While Vincent plunders syntax from antiquity, I do not believe these poems are classical in an overall formal sense, for even inside the most technically straightforward works occur wild zig-zags, sporadic bursts of progression from trivial to crucial.
On the whole, the poems in New York Hello! are overflowing with intriguing shifts, tawdry sexuality, tender surfaces, and poignant depths. New York Hello! is not a chronological collection. The poems date from 81-87, and it will be very interesting to see what is next from Katz.

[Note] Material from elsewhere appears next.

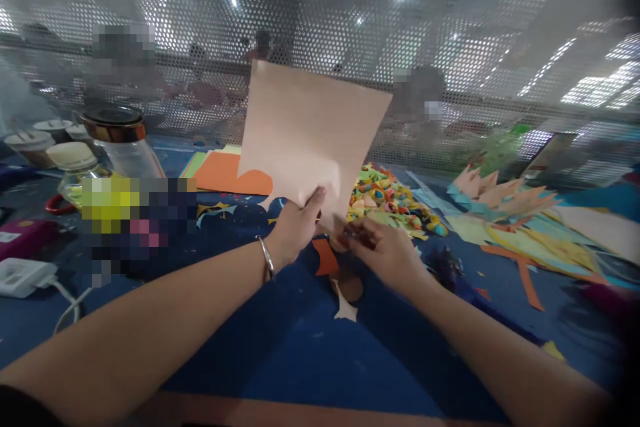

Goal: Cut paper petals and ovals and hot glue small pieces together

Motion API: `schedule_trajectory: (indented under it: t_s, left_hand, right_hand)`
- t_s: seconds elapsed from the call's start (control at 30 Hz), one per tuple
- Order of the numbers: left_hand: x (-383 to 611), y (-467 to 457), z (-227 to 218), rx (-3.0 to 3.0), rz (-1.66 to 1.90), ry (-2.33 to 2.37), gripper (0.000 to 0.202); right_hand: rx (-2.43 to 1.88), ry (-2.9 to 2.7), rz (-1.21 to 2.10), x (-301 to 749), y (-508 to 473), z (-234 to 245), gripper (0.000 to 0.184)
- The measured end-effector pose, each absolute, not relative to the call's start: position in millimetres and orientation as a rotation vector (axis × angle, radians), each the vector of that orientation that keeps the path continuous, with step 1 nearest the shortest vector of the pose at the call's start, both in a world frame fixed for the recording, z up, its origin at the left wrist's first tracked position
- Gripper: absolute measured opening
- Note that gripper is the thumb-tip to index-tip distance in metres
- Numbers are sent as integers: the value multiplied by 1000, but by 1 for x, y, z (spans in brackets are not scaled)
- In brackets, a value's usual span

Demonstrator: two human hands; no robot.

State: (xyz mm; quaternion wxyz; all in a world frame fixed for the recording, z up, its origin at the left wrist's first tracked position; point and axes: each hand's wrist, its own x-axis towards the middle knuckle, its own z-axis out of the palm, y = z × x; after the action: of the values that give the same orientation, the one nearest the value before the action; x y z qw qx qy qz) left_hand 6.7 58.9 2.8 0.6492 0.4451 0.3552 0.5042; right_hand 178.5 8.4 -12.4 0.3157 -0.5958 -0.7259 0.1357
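My left hand [297, 230] grips a large pale pink sheet of paper [313, 127] by its lower part, thumb on the near face. The sheet stands up, and rounded bites are cut from its lower left edge. At the sheet's lower right corner, my right hand [387, 250] is closed, with something dark and blurred at its fingertips that I cannot make out. Below the hands, a pale star-like paper scrap [346, 307] and an orange paper piece [327, 257] show against the dark blue tabletop [280, 360].
Orange paper [220, 172] lies behind my left hand. A heap of small colourful paper pieces [380, 197] sits beyond my right hand. Pointed folded paper [500, 193] and strips lie right. A lidded jar [125, 147] and white charger [27, 277] stand left; a perforated screen [320, 7] rises behind.
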Motion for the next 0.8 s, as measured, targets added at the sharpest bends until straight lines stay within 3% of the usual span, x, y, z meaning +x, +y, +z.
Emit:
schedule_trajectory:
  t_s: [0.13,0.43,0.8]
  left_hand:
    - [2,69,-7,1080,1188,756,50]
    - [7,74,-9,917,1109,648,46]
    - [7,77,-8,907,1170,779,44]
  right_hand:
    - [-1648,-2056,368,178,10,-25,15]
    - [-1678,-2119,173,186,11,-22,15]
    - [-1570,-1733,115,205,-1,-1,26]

For me, Rudy Burckhardt's photographs can be about the morality of looking. Precisely "what" is that impromptu, furtive quality? His subject matter is hardly scandalous, in this age of mutilation. The frame of his presence is always felt, his watchfulness in the oblivious crowd, and it goes two ways: you feel as if though you are being watched while looking at the photos! Sometimes scowling ferociously, mostly innocent of being photographed, the people in these pictures remind me of how physically near we get to one another in the press of the city, at times shockingly, intimately so. Even the two naked women featured are completely unskilled at projecting a glossy, pornographic sex object image, and so seem nervewrackingly intimate. Most of these pictures are of people in transit: a subway grate radiating significance, feet on pavement, desultory observation of shoe styles, pocketbook styles, and a dark woman poised like a black doorway before a heap of rubble. Rudy is a genius of sidewalk. His gritty pavements are rich in lost narrative, enveloped in the layered aura of the used city. Riding the train, or the sudden flash of excitement, derived from a beautifully exposed back or neck, all is fleeting transition, the startling moment when a crowd resolves into a person. These pictures are monuments to curiosity. The centerfold is a two page spread of a bank of crowded "down" escalators, in the subway would be my guess, all the people gazing off, looking, thinking, worrying. This is what we look like as we go along about our business, unaware of being observed, recorded.
The factor of Rudy and Vincent's friendship adds a special dimension to this book. The poems and pictures converse -- the New York thing again that different views may, or must, or happen to exist side by side, generating conflict and the galvanizing possibility of living a whole new life every day.